Description of the task >> Every line of the material must be copied exactly.
#### Data excerpt ####
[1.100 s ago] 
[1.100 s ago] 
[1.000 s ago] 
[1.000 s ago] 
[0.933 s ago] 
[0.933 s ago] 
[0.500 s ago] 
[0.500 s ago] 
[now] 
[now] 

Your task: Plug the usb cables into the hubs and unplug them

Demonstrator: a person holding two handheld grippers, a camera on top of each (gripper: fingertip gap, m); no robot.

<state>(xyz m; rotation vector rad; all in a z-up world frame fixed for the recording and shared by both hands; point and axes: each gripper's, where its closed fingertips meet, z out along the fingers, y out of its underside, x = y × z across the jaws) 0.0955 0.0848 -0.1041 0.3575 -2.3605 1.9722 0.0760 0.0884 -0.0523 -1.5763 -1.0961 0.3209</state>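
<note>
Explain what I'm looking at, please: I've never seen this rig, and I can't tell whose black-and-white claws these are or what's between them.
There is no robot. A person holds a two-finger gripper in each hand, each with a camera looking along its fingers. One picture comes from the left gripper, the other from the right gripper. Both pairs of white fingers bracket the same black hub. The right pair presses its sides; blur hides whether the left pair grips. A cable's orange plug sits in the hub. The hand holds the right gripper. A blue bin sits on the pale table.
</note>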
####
Solution for this exercise >>
[1.100 s ago] 
[1.100 s ago] 
[1.000 s ago] 
[1.000 s ago] 
[0.933 s ago] 
[0.933 s ago] 
[0.500 s ago] 
[0.500 s ago] 
[now] 
[now] 

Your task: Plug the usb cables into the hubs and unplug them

Demonstrator: a person holding two handheld grippers, a camera on top of each (gripper: fingertip gap, m); no robot.

<state>(xyz m; rotation vector rad; all in a z-up world frame fixed for the recording and shared by both hands; point and axes: each gripper's, where its closed fingertips meet, z out along the fingers, y out of its underside, x = y × z across the jaws) 0.0955 0.0848 -0.1041 0.3575 -2.3605 1.9722 0.0760 0.0884 -0.0523 -1.5763 -1.0961 0.3209</state>
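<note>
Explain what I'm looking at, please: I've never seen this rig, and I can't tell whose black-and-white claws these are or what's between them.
There is no robot. A person holds a two-finger gripper in each hand, each with a camera looking along its fingers. One picture comes from the left gripper, the other from the right gripper. Both pairs of white fingers bracket the same black hub. The right pair presses its sides; blur hides whether the left pair grips. A cable's orange plug sits in the hub. The hand holds the right gripper. A blue bin sits on the pale table.
</note>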

What was asked now has a complete answer.